The task - Return the listing beneath precisely, with every line intact.

Records supplied -
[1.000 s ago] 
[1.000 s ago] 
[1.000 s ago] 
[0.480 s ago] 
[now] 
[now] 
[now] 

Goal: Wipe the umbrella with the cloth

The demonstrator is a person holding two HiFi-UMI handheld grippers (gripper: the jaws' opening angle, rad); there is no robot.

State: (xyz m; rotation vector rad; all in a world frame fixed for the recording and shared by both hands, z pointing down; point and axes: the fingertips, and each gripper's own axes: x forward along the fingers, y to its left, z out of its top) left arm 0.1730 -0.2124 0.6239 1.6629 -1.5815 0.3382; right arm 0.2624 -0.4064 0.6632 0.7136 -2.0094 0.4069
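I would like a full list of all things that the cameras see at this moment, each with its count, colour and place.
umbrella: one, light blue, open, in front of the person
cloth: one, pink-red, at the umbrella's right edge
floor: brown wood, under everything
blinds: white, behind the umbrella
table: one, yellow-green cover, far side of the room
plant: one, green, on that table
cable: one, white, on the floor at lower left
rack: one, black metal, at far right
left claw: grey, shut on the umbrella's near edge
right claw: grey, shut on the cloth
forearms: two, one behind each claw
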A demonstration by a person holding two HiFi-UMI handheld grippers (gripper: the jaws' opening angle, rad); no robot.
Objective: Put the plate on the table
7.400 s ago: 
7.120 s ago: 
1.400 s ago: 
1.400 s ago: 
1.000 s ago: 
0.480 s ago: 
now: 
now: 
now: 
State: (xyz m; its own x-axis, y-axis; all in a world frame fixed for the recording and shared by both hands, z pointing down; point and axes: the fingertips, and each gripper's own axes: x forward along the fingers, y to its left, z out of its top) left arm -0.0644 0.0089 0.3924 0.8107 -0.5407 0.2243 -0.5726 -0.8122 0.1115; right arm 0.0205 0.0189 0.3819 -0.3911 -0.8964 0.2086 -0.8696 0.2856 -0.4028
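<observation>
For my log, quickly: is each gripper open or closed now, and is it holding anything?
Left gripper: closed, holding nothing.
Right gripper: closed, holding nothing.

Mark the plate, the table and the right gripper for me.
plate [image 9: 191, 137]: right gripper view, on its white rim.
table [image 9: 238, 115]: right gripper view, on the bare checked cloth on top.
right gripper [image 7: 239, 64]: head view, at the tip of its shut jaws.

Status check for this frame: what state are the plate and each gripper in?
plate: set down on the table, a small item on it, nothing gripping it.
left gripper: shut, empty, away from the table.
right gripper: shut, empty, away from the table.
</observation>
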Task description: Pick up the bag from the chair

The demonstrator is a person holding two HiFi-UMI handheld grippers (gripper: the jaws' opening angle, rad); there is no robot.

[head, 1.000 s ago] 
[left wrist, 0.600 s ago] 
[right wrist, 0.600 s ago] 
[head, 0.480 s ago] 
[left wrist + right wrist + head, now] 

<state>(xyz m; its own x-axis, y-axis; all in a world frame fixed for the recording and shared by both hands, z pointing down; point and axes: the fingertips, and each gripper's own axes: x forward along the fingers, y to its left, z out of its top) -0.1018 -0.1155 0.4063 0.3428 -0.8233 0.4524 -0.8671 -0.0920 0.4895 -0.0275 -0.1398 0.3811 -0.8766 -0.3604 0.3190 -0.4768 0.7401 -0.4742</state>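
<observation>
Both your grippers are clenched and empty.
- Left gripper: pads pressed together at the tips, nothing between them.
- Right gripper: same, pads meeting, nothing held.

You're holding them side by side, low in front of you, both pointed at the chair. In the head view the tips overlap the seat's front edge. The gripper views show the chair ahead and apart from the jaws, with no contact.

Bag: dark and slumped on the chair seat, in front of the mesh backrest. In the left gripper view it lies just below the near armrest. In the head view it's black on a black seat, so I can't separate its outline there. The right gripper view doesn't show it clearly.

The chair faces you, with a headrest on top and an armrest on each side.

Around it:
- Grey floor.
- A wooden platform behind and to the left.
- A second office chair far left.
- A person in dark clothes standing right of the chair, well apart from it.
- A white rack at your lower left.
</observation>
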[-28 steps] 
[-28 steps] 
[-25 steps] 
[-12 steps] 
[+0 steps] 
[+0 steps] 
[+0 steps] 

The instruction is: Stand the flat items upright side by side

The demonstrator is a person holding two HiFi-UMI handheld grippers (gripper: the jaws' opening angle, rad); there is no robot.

Output of the exercise -
[1.000 s ago] 
[1.000 s ago] 
[1.000 s ago] 
[0.480 s ago] 
[now] 
[now] 
[now] 

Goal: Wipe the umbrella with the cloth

The demonstrator is a person holding two HiFi-UMI handheld grippers (gripper: the jaws' opening angle, rad); there is no robot.

State: (xyz m; rotation vector rad; all in a world frame fixed for the recording and shared by both hands, z pointing down; point and axes: the fingertips, and each gripper's own axes: x forward along the fingers, y to its left, z out of its top) left arm 0.1730 -0.2124 0.6239 1.6629 -1.5815 0.3382; right arm 0.2624 -0.4064 0.6632 0.7136 -2.0094 0.4069
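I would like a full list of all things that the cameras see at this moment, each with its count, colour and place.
umbrella: one, light blue, open, in front of the person
cloth: one, pink-red, at the umbrella's right edge
floor: brown wood, under everything
blinds: white, behind the umbrella
table: one, yellow-green cover, far side of the room
plant: one, green, on that table
cable: one, white, on the floor at lower left
rack: one, black metal, at far right
left claw: grey, shut on the umbrella's near edge
right claw: grey, shut on the cloth
forearms: two, one behind each claw
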A demonstration by a person holding two HiFi-UMI handheld grippers (gripper: the jaws' opening angle, rad); no robot.
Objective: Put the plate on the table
7.400 s ago: 
7.120 s ago: 
1.400 s ago: 
1.400 s ago: 
1.000 s ago: 
0.480 s ago: 
now: 
now: 
now: 
State: (xyz m; its own x-axis, y-axis; all in a world frame fixed for the recording and shared by both hands, z pointing down; point and axes: the fingertips, and each gripper's own axes: x forward along the fingers, y to its left, z out of its top) left arm -0.0644 0.0089 0.3924 0.8107 -0.5407 0.2243 -0.5726 -0.8122 0.1115; right arm 0.0205 0.0189 0.3819 -0.3911 -0.8964 0.2086 -0.8696 0.2856 -0.4028
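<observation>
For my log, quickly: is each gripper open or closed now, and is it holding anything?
Left gripper: closed, holding nothing.
Right gripper: closed, holding nothing.

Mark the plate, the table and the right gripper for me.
plate [image 9: 191, 137]: right gripper view, on its white rim.
table [image 9: 238, 115]: right gripper view, on the bare checked cloth on top.
right gripper [image 7: 239, 64]: head view, at the tip of its shut jaws.

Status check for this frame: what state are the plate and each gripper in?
plate: set down on the table, a small item on it, nothing gripping it.
left gripper: shut, empty, away from the table.
right gripper: shut, empty, away from the table.
</observation>
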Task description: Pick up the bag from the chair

The demonstrator is a person holding two HiFi-UMI handheld grippers (gripper: the jaws' opening angle, rad); there is no robot.

[head, 1.000 s ago] 
[left wrist, 0.600 s ago] 
[right wrist, 0.600 s ago] 
[head, 0.480 s ago] 
[left wrist + right wrist + head, now] 

<state>(xyz m; its own x-axis, y-axis; all in a world frame fixed for the recording and shared by both hands, z pointing down; point and axes: the fingertips, and each gripper's own axes: x forward along the fingers, y to its left, z out of its top) -0.1018 -0.1155 0.4063 0.3428 -0.8233 0.4524 -0.8671 -0.0920 0.4895 -0.0275 -0.1398 0.3811 -0.8766 -0.3604 0.3190 -0.4768 0.7401 -0.4742</state>
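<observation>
Both your grippers are clenched and empty.
- Left gripper: pads pressed together at the tips, nothing between them.
- Right gripper: same, pads meeting, nothing held.

You're holding them side by side, low in front of you, both pointed at the chair. In the head view the tips overlap the seat's front edge. The gripper views show the chair ahead and apart from the jaws, with no contact.

Bag: dark and slumped on the chair seat, in front of the mesh backrest. In the left gripper view it lies just below the near armrest. In the head view it's black on a black seat, so I can't separate its outline there. The right gripper view doesn't show it clearly.

The chair faces you, with a headrest on top and an armrest on each side.

Around it:
- Grey floor.
- A wooden platform behind and to the left.
- A second office chair far left.
- A person in dark clothes standing right of the chair, well apart from it.
- A white rack at your lower left.
</observation>
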[-28 steps] 
[-28 steps] 
[-25 steps] 
[-12 steps] 
[+0 steps] 
[+0 steps] 
[+0 steps] 

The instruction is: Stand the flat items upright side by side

The demonstrator is a person holding two HiFi-UMI handheld grippers (gripper: the jaws' opening angle, rad); there is no robot.

There is no more to the output.